» **Problem to solve**: Pictures in the material below are to be left out, and only the lines from the line with "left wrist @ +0" up to and including the line with "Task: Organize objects" are to be written out exactly.

» **Data to examine**:
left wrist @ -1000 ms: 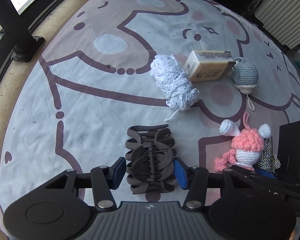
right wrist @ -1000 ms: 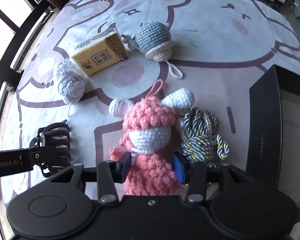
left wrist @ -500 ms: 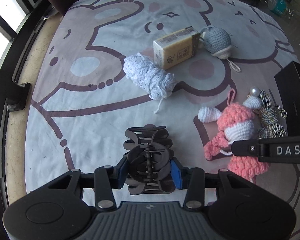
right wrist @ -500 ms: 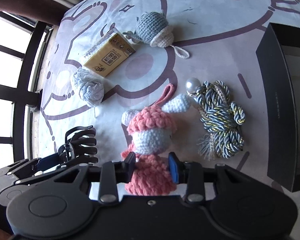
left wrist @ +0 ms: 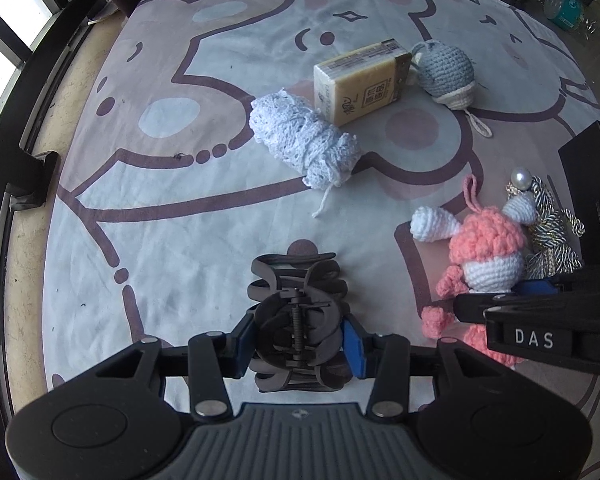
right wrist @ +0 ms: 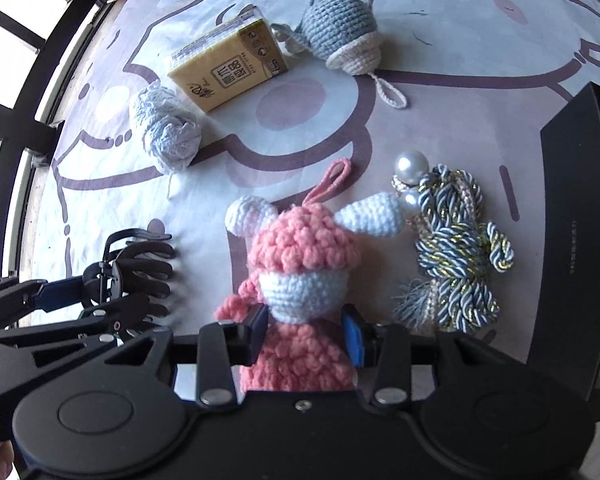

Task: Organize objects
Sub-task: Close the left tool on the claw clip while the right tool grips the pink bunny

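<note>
At the far left, the left gripper (left wrist: 299, 339) has its blue fingers (left wrist: 245, 334) pressed against both sides of the black hair claw clip (left wrist: 296, 320); a second ago they stood apart from the clip with a gap on each side, and half a second ago they had just closed on it. The clip now sits higher in the left wrist view, though whether it has cleared the cartoon-printed cloth (left wrist: 172, 208) cannot be told.

Further right on the cloth, the white lace bundle (left wrist: 304, 140), the yellow tissue pack (left wrist: 362, 82) and the grey crochet toy (left wrist: 446, 72) lie where they lay before, the pack touching the toy and just beside the bundle.

Next comes the pink crochet doll (right wrist: 304, 280). The right gripper (right wrist: 306, 336) is clamped on its lower body, fingers (right wrist: 354, 336) narrowed against the yarn; a second ago they were wider around it. The doll's head now stands more upright toward the camera.

Just beside the doll lies the blue-and-gold cord bundle (right wrist: 456, 248) with its pearl (right wrist: 410, 164), the pearl hidden a second ago and now in plain sight. At the far right is the black box (right wrist: 576, 240).
</note>
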Tool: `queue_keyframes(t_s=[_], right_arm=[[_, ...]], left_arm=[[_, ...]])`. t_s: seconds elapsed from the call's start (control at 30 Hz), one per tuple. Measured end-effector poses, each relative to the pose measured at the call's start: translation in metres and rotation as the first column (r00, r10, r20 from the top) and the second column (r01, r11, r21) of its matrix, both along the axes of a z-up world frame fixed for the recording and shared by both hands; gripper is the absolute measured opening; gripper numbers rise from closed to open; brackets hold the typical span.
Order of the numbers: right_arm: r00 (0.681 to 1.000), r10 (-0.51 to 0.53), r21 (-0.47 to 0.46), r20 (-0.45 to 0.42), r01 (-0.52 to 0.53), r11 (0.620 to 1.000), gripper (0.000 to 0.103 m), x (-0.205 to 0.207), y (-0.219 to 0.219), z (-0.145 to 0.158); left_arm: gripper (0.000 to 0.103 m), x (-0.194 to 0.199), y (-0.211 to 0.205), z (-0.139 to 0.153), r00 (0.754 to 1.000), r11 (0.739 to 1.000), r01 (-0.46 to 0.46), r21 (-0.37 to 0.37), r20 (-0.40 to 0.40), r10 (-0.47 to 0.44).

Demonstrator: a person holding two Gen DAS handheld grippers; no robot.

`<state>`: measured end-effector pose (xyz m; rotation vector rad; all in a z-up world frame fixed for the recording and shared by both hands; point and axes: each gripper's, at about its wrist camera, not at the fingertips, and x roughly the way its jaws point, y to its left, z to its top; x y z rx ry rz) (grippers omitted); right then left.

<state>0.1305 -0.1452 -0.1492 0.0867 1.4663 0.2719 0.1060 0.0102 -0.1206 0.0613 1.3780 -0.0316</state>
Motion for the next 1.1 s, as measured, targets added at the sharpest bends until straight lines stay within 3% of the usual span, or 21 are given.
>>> queue_keyframes(t_s=[0.17,0.6,1.1], right_arm=[[1.000,-0.014,0.010,0.027,0.014,1.000,0.031,0.000,-0.003,0.006],[0.984,-0.083,0.065,0.160,0.073,0.995,0.031,-0.016,-0.020,0.054],[0.943,-0.126,0.073,0.308,0.109,0.991,0.031,-0.056,-0.046,0.103]], left_arm=[[0.046,0.000,0.008,0.008,0.998,0.999,-0.049,-0.025,0.026,0.049],[0.045,-0.014,0.009,0.051,0.982,0.991,-0.113,-0.078,0.141,0.123],[0.045,-0.040,-0.014,0.087,0.967,0.989,-0.117,-0.093,0.217,0.135]])
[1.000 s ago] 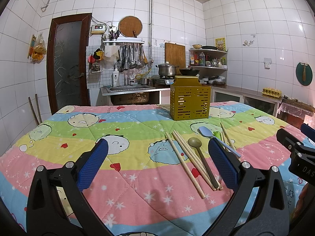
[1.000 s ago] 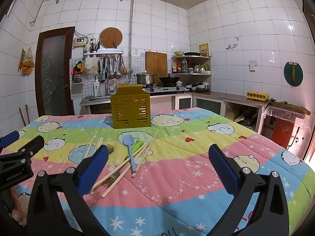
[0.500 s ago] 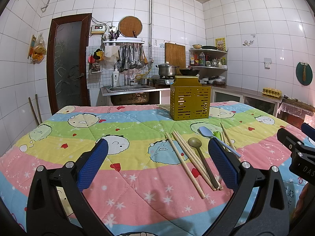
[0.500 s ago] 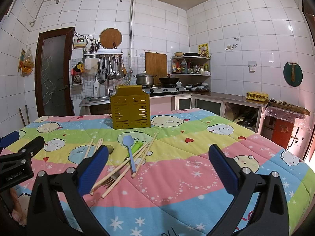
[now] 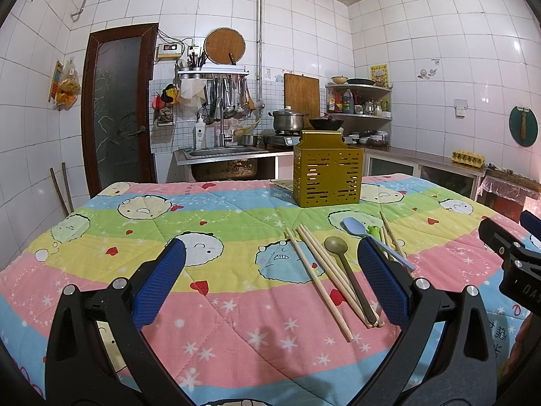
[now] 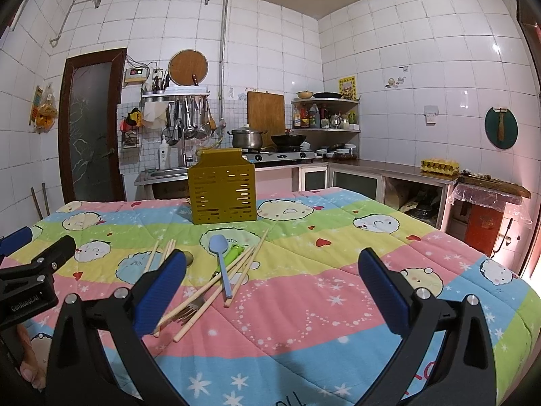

» **Solution to the problem**:
left wrist @ +0 ms: 
right wrist @ +0 ms: 

Task: Organize objects

What appears above is the complete answer to the exercise.